Now someone proposes that two of the people each year should, instead come up with their own coins (by borrowing or trading for them with current coin holders; making their own would be counterfeiting), so that the private sector is picking up half the cost simply because they insist that it’s bad for the public at large to bear the costs of making 4 new coins each year.
The proposal simply doesn’t make sense in that particular case, and it highlights exactly where you’ve left out any useful data to use to actually assess the situation with.
The proposal doesn’t make any sense = I don’t like your proposal.
Ergo Keynesianism cannot help but defend Stalineque central planning over a 50% reduction in government spending to GDP.
You’re just proving my point.
17. May 2012 at 08:27
But why is the Swedish Krona weakening so drastically against the Euro?
17. May 2012 at 08:30
KRG:
You can’t tell stimulus vs austerity from single numbers; they’re about changes in public spending in response to demand for such spending, completely orthogonal to deficits or surpluses.
It isn’t true that changes in public spending are “in response” to demand for such spending. You make it sound like politicians are not self-interested and do not spend unilaterally for their own sake.
17. May 2012 at 09:00
It’s nice to see several arguments that you’ve been developing over the past few months come into a single, coherent and focused post. It’s like a drafting process.
I nearly asked Vince Cable (the UK business secretary) at a Q&A after his lecture on Adam Smith in Scotland back in 2010 about whether or not he thought it was possible to combine fiscal austerity with the Bank of England’s current monetary regime. It would have been interesting to put him on the spot in a public forum. However, I was prevented by several long “questions” asked by other members of the audience, including one student who simply read a prepared written speech and raised her voice slightly at the end of it as if she was asking a question.

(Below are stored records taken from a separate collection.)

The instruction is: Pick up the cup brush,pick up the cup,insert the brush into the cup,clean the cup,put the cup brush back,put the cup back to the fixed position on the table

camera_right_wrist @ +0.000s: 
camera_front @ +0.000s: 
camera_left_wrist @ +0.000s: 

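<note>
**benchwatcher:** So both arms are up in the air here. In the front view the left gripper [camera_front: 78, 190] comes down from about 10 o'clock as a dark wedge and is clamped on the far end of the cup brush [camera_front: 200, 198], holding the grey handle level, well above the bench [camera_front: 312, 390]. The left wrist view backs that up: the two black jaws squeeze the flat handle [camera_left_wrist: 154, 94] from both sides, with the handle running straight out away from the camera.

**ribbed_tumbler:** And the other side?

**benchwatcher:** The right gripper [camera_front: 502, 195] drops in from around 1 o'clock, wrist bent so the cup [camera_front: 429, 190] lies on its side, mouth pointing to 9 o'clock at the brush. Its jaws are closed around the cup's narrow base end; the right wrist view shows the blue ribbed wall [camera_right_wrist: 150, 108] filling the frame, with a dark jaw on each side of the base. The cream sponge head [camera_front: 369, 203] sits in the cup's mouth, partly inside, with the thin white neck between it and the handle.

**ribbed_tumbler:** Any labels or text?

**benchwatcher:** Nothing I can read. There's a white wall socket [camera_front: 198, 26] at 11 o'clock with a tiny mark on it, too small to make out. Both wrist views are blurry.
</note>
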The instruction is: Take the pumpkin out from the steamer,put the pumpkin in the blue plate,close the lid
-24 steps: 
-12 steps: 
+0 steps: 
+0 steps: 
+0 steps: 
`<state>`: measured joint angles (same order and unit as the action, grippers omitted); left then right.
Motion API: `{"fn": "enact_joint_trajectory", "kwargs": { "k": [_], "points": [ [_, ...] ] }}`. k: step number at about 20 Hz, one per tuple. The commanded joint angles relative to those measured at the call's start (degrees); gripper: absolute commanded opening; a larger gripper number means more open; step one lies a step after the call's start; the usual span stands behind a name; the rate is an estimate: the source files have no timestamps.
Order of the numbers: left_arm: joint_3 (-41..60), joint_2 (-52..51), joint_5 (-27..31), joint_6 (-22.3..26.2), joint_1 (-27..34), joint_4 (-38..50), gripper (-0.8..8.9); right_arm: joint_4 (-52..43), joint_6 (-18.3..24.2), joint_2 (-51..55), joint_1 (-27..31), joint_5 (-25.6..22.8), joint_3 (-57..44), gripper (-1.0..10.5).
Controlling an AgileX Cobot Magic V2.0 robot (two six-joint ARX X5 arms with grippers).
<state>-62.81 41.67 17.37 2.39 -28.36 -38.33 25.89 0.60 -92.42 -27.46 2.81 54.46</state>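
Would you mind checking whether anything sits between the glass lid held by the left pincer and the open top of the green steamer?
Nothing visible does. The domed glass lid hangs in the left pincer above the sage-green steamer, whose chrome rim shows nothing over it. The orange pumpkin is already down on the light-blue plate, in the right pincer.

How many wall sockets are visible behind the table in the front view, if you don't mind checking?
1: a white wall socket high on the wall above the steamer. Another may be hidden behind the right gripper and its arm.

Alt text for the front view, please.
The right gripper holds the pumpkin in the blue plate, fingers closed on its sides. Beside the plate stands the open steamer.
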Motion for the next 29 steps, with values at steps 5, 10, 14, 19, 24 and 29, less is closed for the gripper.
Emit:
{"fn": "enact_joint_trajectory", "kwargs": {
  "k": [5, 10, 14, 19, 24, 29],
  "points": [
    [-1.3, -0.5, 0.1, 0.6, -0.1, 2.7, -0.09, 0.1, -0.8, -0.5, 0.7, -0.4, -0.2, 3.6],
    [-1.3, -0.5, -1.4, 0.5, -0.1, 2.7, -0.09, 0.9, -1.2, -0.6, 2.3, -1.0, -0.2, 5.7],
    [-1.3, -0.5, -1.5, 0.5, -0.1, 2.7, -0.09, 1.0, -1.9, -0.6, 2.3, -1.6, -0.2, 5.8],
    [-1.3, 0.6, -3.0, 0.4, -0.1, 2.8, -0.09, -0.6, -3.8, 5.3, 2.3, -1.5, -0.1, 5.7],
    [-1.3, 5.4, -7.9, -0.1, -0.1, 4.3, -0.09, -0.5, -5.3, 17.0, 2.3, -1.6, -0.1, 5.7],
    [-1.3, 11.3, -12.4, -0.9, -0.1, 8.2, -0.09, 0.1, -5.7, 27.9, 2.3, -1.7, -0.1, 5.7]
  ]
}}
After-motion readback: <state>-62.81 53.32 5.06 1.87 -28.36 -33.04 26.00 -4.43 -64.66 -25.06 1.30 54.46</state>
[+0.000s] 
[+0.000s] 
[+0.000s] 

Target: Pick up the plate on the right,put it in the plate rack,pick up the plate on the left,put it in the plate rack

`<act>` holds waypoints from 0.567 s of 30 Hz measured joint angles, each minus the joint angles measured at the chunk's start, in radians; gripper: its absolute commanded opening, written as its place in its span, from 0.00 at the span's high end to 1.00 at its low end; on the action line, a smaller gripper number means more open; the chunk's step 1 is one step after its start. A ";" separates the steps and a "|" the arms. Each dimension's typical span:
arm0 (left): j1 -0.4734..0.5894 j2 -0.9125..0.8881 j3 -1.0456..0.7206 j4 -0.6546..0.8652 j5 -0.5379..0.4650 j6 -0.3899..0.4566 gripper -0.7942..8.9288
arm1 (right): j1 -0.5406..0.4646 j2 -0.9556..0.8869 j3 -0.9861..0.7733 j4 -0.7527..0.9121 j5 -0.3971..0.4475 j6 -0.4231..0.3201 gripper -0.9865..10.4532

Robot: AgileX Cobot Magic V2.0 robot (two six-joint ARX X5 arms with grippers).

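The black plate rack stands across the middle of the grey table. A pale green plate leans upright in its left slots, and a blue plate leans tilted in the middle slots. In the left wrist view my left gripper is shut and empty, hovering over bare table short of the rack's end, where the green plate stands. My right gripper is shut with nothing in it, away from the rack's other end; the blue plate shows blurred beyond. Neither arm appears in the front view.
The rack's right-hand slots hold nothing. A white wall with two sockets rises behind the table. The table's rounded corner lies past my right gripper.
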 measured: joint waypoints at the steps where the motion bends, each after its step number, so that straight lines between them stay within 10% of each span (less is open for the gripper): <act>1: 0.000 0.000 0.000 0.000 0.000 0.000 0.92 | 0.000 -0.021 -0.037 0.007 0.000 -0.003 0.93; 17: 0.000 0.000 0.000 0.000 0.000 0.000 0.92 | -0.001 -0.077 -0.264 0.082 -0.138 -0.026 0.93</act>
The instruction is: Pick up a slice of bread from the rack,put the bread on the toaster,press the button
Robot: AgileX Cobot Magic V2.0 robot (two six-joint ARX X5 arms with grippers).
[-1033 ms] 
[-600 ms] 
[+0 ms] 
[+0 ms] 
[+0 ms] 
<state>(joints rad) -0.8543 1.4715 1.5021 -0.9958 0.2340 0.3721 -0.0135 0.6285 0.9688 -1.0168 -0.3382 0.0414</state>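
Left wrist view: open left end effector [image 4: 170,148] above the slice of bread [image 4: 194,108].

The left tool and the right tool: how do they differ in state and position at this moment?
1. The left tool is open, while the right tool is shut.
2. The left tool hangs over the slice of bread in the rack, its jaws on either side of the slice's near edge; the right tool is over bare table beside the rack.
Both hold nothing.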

It would be too extreme and absurdly delusionally arrogant to blame her for Britain’s current economic woes, but there was an intellectual incoherence in all three major UK parties’ policies even in 2010: the assumption that there was a trade-off between growth and austerity was based on the false premise that growth is purely determined by fiscal policy. As Scott Sumner had made clear even in 2010, in an inflation-targeting monetary system fiscal policy only affects growth on the supply side.
What we needed in June 2010 was (a) the emergency budget we had AND (b) a switch to a better monetary target- my preference is now for a nominal wage target, but an NGDP target would do almost as well. Even a price level target based on a broad price index (RPI or the GDP deflator) would have been slightly better.
17. May 2012 at 09:23
But then why is Sweden’s unemployment so high? Australia’s isn’t.
17. May 2012 at 09:35
Saturos:
But then why is Sweden’s unemployment so high? Australia’s isn’t.
Yes, why are there so many hangover headaches, pains, and nausea in the rehab clinics, but none at the Playboy mansion parties?
Obviously the solution is to turn the rehab clinics into nightclubs.
17. May 2012 at 09:54
dwb,
You wrote:
“I have been wondering the same thing, I noticed that the gdp deflator (FRED) was a lot lower than the UK CPI. I have been wondering about the effect of import prices on the UK CPI. any thoughts about that?”
Yes, my thoughts are along the same line. The GDP deflator of course measures inflation in all goods produced domestically whereas the CPI measures inflation in good puchased by consumers which of course includes import inflation. The pound depreciated sharply with respect to other major currencies from July 2008 through March 2009 and imports are about a third of GDP so that should explain the difference.
One way of confirming this might be to find out if the UK has a deflator for Gross Domestic Purchases and compare that to the GDP deflator. Another would be to check their import price index (I assume they have one).
But this still leaves the mystery as to why their GDP deflator is running relatively high. Could this be related to the devaluation as well? (I have no clue, I’m just thinking out loud.)
17. May 2012 at 10:14
I never realized Major Freedom was so familiar with the Playboy mansion…
17. May 2012 at 10:15
Steve Keen comes from Australia and naturally according to the Keensians Australia is doomed (we all are) because of its high debt level. I went to investigate this claim and the evidence is mixed:
1) Australia ranks ninth in the overall level of private and public debt (277% of GDP) among the ten largest advanced countries.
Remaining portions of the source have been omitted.